How Design Guidelines Can Reduce Road Safety

Signs and markings designed for traffic control can make conditions less safe for pedestrians and other road users.

2 minute read

January 20, 2023, 7:00 AM PST

By Diana Ionescu @aworkoffiction


Blurred view from ground level of yellow center lines on asphalt street

Honey and Iron Studios / Asphalt road

Writing in Streetsblog, Kea Wilson explains how the regulations codified in the Manual on Uniform Traffic Control Devices (MUTCD) can make roads less safe.

“Since the very first center line appeared on a Michigan road in 1911, many have questioned whether the design norms that govern the U.S. transportation network really make roads ‘safe,’ or simply less dangerous than the anarchic days of early motordom — though they're still nowhere near as safe as the days before the car dominated American roads at all.”

As transportation engineer Ian Lockwood explains, “The [signs, signals and markings in the] MUTCD aren't there to make our streets safer … They’re there to make them faster.” Signs and markings are designed to speed up traffic, and are less necessary at slower speeds. Cities that have experimented with removing signage and markings have seen positive results. “In 2016, transportation engineers in London found that when they removed center lines from several 30 mile-per-hour roads, traffic speeds and potential crash severity plummeted — perhaps validating Lockwood's hypothesis that the yellow line deserves some of the blame for traffic violence on U.S. roads, too.”

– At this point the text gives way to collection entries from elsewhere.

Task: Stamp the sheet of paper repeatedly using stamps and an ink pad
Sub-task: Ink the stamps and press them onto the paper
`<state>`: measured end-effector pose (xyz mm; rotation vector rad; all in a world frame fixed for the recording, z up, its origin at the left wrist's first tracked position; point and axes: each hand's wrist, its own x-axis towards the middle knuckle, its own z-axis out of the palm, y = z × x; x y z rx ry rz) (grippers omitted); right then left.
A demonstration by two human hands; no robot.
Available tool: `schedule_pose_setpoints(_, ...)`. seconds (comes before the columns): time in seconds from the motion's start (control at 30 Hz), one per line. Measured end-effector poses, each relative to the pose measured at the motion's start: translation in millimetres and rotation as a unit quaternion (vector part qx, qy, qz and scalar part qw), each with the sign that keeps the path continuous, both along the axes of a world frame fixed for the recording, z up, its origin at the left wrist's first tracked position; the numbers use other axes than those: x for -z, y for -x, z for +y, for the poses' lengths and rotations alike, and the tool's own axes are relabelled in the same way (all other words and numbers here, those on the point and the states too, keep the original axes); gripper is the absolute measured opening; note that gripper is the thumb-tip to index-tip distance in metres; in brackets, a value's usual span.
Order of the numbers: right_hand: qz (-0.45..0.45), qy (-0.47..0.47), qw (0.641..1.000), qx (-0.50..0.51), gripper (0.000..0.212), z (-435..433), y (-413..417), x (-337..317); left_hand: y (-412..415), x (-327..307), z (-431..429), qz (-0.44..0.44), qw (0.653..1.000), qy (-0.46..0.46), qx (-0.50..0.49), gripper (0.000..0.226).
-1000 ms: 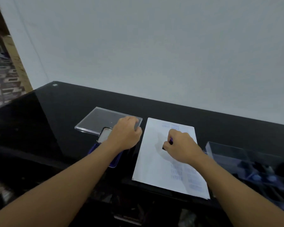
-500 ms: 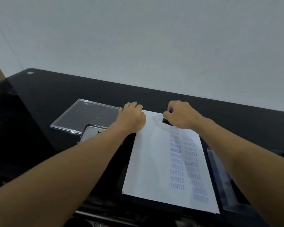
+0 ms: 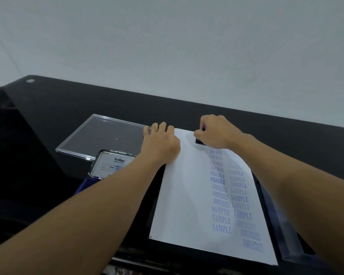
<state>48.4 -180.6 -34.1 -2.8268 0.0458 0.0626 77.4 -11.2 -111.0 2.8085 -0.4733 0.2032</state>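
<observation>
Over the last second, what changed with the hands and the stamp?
The right hand, gripping the stamp throughout, carried it up the sheet to the far edge, above the AIR MAIL prints. The left hand moved from over the ink pad to the sheet's far left corner, where it rests. Sheet, pad and clear lid stayed put.

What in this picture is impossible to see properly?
Head view only.
Wording on the stamp: face-down on the sheet of paper, gripped by the right hand.
The ink pad surface: mostly under the left forearm.
Small print under Artline: too small.
The clear box: mostly behind the right forearm.
The lowest prints: blurred.
</observation>
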Motion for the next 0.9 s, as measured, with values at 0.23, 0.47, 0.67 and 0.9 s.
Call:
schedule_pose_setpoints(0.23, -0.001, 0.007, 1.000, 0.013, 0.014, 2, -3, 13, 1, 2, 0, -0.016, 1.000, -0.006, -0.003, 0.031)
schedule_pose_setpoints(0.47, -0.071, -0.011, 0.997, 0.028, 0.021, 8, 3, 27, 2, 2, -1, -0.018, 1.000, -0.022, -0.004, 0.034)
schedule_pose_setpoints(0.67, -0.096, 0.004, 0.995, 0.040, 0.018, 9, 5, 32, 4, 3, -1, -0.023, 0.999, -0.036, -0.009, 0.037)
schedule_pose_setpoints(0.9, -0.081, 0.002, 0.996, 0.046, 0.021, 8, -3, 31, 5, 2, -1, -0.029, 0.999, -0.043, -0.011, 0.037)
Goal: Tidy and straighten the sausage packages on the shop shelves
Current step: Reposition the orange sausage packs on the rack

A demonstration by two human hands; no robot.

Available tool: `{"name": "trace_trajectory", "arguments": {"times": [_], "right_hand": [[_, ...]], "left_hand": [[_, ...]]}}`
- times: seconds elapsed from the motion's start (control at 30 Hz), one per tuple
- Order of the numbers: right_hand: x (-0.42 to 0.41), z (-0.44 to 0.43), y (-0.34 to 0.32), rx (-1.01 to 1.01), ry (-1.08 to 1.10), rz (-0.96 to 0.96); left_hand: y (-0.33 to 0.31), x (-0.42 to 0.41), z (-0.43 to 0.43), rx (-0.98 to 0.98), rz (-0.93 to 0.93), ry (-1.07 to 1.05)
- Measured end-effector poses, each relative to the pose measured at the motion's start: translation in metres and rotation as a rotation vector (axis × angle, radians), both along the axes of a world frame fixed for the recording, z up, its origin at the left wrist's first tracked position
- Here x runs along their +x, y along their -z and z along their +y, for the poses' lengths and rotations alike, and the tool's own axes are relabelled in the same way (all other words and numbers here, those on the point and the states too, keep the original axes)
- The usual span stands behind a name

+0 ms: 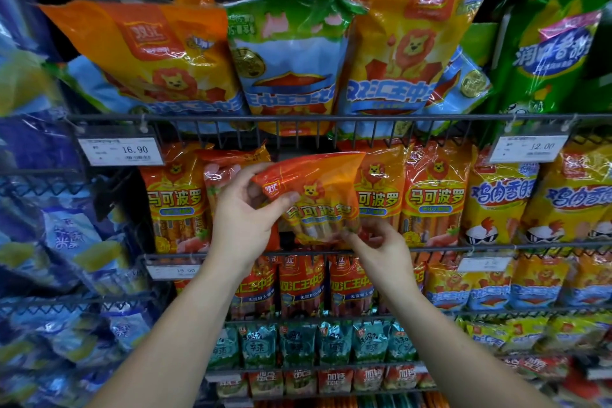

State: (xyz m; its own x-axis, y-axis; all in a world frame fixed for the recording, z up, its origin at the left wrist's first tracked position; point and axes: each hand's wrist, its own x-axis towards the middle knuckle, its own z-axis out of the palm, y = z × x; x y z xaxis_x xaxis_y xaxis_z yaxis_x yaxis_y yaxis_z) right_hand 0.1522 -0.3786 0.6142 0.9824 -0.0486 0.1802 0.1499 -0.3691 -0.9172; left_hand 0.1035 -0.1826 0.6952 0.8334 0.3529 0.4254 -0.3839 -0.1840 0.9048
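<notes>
An orange sausage package with a lion picture (323,199) is held tilted in front of the second wire shelf. My left hand (246,212) grips its upper left corner, thumb on the front. My right hand (377,242) pinches its bottom edge from below. Upright packages of the same kind stand on both sides: one at the left (175,199), two at the right (433,195). Another orange package (231,169) leans behind my left hand, partly hidden.
The wire shelf rail (331,117) above carries large orange and blue bags (291,66) and price tags (121,150). Yellow chicken sausage packs (500,195) stand at the right. Red packs (303,281) and teal packs (331,344) fill the lower shelves. Blue bags (66,242) crowd the left.
</notes>
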Motion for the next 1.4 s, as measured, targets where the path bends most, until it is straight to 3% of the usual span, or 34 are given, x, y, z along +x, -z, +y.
{"name": "trace_trajectory", "arguments": {"times": [0.33,0.53,0.73,0.93,1.1,1.27,1.4], "right_hand": [[0.014,0.013,0.011,-0.272,-0.005,-0.082],[0.014,0.022,0.01,-0.476,-0.024,-0.073],[0.018,0.025,0.012,-0.657,-0.021,-0.089],[0.026,0.021,0.012,-0.713,0.027,-0.073],[0.031,0.02,0.015,-0.739,0.033,-0.061],[0.034,0.022,0.017,-0.755,0.034,-0.077],[0.03,0.024,0.014,-0.827,0.052,-0.1]], "left_hand": [[0.019,0.03,0.017,-0.014,0.154,-0.08],[0.019,0.048,0.017,0.074,0.186,-0.124],[0.017,0.059,0.016,0.499,0.183,-0.284],[0.012,0.078,0.014,0.815,0.246,-0.336],[0.015,0.084,0.016,0.932,0.287,-0.395],[0.018,0.082,0.016,0.949,0.267,-0.427],[0.032,0.071,0.02,0.806,0.181,-0.307]]}}
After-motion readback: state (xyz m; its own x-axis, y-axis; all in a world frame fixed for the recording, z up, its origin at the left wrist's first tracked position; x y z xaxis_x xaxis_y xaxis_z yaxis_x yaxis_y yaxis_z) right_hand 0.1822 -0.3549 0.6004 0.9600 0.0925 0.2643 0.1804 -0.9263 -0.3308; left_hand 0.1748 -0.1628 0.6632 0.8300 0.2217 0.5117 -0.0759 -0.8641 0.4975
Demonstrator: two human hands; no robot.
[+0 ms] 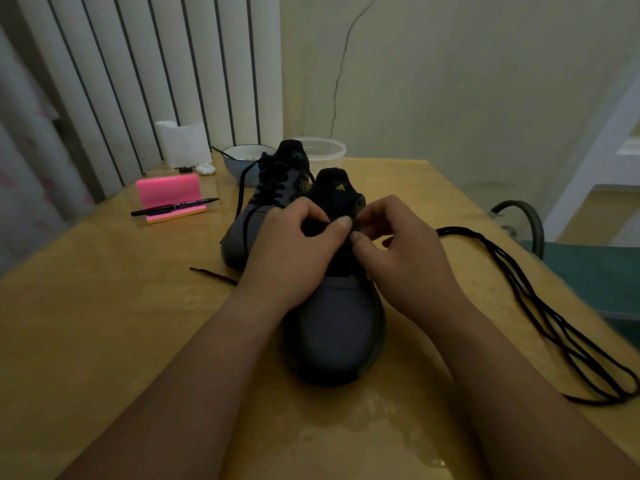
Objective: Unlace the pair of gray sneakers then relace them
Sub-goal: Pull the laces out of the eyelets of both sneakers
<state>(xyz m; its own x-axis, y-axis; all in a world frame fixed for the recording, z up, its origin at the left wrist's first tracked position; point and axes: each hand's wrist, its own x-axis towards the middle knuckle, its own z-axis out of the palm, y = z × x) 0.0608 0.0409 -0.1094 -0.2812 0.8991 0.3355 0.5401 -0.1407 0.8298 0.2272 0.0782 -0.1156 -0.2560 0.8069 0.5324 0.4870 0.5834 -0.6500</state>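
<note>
Wooden table (104,323): gray sneaker (341,327) unlaced, toe nearest.

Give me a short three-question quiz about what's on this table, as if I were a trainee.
1. True or false: both hands, left hand and right hand, work at the near sneaker.
2. What lies on the pink notepad? A) spoon B) pen C) key
3. Fill in: the loose black lace lies to the ___ of the near sneaker.

Key: 1 true; 2 B; 3 right.
</note>
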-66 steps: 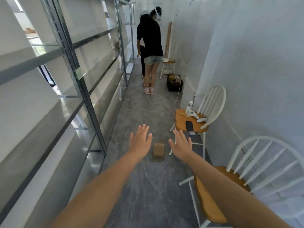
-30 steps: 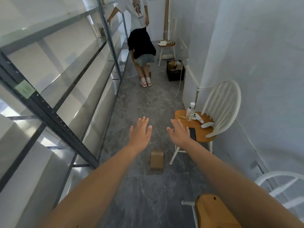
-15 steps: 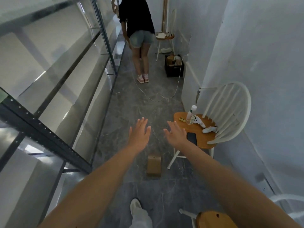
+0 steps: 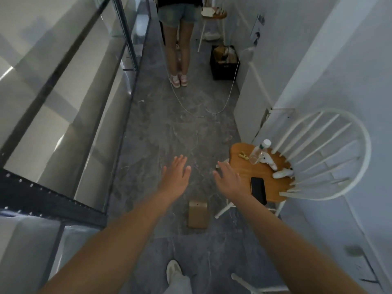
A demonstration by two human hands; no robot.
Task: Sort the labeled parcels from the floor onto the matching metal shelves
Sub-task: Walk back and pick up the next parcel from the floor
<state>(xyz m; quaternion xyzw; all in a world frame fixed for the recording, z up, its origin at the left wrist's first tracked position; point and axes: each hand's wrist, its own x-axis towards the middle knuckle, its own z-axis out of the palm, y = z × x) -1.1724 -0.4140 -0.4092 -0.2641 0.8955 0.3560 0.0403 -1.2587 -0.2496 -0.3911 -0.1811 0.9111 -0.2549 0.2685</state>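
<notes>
A small brown cardboard parcel lies flat on the grey marbled floor, between my two outstretched forearms. My left hand hovers above and beyond the parcel, palm down, fingers spread, holding nothing. My right hand is stretched out to the parcel's right, also empty with fingers apart, next to a chair seat. The metal shelves run along the left wall, their boards bare in what I see. No label on the parcel is readable.
A white chair with a wooden seat stands close on the right, carrying a bottle, a phone and white controllers. Another person's legs stand farther down the narrow aisle. A white cable loops on the floor; a black crate stands beyond.
My view has moved forward and tilted down; the parcel now lies nearer, between my arms. My foot has come into view at the bottom. The other person stood up from bending.
</notes>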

The concept known as Shared Space was pioneered by Dutch traffic engineer Hans Monderman, “who famously — if counter-intuitively — advised communities throughout Europe and Australia facing safety challenges to remove streetlights, lane markers, and even crosswalks, rather than following conventional wisdom that would have them install even more of them.” Lockwood adds that a misplaced faith in technology can cause people to behave less cautiously. “The lower tech we go, the more we have to drive responsibly.”

Despite proven increases in actual safety, pedestrians can perceive Shared Space interventions as making streets less safe. Removing physical curbs can also impede mobility for people with visual impairments who use curbs to identify where the sidewalk ends, for example. 

But the ideology behind Shared Space—the belief that roads should be safe for all people—can be a useful approach for shifting focus away from trying to influence driver behavior with signage and designing safer roadways in the first place.